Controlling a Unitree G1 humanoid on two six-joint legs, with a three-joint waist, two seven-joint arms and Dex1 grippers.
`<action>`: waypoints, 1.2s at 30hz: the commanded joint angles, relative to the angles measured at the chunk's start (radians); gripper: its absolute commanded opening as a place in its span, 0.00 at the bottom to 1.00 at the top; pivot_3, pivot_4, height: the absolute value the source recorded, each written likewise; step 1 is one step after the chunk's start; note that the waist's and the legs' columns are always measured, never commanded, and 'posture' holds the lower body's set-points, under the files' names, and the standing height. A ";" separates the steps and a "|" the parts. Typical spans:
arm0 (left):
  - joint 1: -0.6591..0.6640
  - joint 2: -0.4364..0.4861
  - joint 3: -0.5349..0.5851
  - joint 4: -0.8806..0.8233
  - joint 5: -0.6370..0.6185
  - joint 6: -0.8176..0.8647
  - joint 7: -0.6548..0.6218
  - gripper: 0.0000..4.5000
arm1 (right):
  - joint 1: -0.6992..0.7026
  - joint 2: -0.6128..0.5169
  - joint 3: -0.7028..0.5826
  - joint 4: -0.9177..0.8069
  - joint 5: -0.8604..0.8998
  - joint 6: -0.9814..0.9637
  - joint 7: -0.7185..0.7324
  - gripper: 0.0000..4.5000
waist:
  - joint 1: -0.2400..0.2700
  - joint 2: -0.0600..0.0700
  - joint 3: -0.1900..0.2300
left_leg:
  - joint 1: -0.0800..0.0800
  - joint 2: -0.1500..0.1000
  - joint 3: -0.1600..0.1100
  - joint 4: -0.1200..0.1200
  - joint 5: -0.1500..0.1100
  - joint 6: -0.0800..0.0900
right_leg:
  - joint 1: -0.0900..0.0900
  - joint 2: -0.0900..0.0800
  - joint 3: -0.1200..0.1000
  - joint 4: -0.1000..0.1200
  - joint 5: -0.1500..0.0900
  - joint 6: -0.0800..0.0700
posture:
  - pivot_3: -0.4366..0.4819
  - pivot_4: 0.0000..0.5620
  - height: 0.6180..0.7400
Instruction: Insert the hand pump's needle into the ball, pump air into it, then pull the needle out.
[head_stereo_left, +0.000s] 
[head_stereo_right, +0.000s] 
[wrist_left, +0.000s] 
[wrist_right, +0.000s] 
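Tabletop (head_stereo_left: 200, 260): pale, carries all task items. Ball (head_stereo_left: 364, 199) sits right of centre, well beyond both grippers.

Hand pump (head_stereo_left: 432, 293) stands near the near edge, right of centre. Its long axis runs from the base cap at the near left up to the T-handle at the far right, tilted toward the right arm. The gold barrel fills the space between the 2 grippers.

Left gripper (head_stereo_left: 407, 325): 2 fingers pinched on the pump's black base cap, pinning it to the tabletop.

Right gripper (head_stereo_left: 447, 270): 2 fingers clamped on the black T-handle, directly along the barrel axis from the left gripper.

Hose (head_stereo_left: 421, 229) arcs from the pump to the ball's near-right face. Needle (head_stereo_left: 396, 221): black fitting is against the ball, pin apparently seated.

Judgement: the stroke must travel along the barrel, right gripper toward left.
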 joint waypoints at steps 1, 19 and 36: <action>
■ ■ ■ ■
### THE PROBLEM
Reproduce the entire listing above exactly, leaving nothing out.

### ANSWER BOX
Controlling a Unitree G1 humanoid on two six-joint legs, with a three-joint waist, two seven-joint arms and Dex1 grippers.
`<action>`: waypoints, 1.2s at 30hz: the commanded joint angles, relative to the angles measured at the chunk's start (radians); gripper: its absolute commanded opening as a place in its span, 0.00 at the bottom to 1.00 at the top; pivot_3, pivot_4, height: the absolute value the source recorded, each written likewise; step 1 is one step after the chunk's start; note that the waist's and the legs' columns are always measured, never commanded, and 'posture' holds the lower body's set-points, under the files' names, and the standing height. A ";" separates the steps and a "|" the parts. Typical spans:
arm0 (left):
  - joint 1: -0.6591..0.6640
  - joint 2: -0.4364..0.4861
  - joint 3: -0.5349..0.5851
  - joint 4: -0.8806..0.8233
  - joint 5: -0.6370..0.6185
  - joint 6: -0.8176..0.8647
  - joint 7: -0.6548..0.6218
  - gripper: 0.0000..4.5000
arm1 (right):
  - joint 1: -0.6992..0.7026
  - joint 2: -0.6128..0.5169
  - joint 3: -0.7028..0.5826
  - joint 4: -0.9177..0.8069
  - joint 5: -0.8604..0.8998
  - joint 6: -0.9814..0.9637
  - joint 7: -0.7185..0.7324
  - gripper: 0.0000..4.5000
waist:
  - joint 1: -0.2400..0.2700
  - joint 2: -0.0600..0.0700
  - joint 3: -0.1900..0.2300
left_leg:
  - joint 1: -0.0800..0.0800
  - joint 2: -0.1500..0.1000
  - joint 3: -0.1600..0.1100
  - joint 4: -0.1200..0.1200
  - joint 5: -0.1500..0.1100
  - joint 6: -0.0800..0.0900
right_leg:
  - joint 1: -0.0900..0.0900
  - joint 2: -0.0900..0.0800
  - joint 3: -0.1200..0.1000
  - joint 4: -0.1000..0.1200
  - joint 5: -0.1500..0.0900
  - joint 6: -0.0800..0.0700
posture:
  - pivot_3: -0.4366..0.4819
  - pivot_4: 0.0000..0.5620
  - height: 0.6180..0.7400
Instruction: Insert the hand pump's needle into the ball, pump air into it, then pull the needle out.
[head_stereo_left, +0.000s] 
[head_stereo_right, +0.000s] 
[wrist_left, +0.000s] 
[wrist_right, +0.000s] 
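Tabletop (head_stereo_left: 200, 260): pale, carries all task items. Ball (head_stereo_left: 364, 199) sits right of centre, well beyond both grippers.

Hand pump (head_stereo_left: 432, 293) stands near the near edge, right of centre. Its long axis runs from the base cap at the near left up to the T-handle at the far right, tilted toward the right arm. The gold barrel fills the space between the 2 grippers.

Left gripper (head_stereo_left: 407, 325): 2 fingers pinched on the pump's black base cap, pinning it to the tabletop.

Right gripper (head_stereo_left: 447, 270): 2 fingers clamped on the black T-handle, directly along the barrel axis from the left gripper.

Hose (head_stereo_left: 421, 229) arcs from the pump to the ball's near-right face. Needle (head_stereo_left: 396, 221): black fitting is against the ball, pin apparently seated.

Judgement: the stroke must travel along the barrel, right gripper toward left.
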 joint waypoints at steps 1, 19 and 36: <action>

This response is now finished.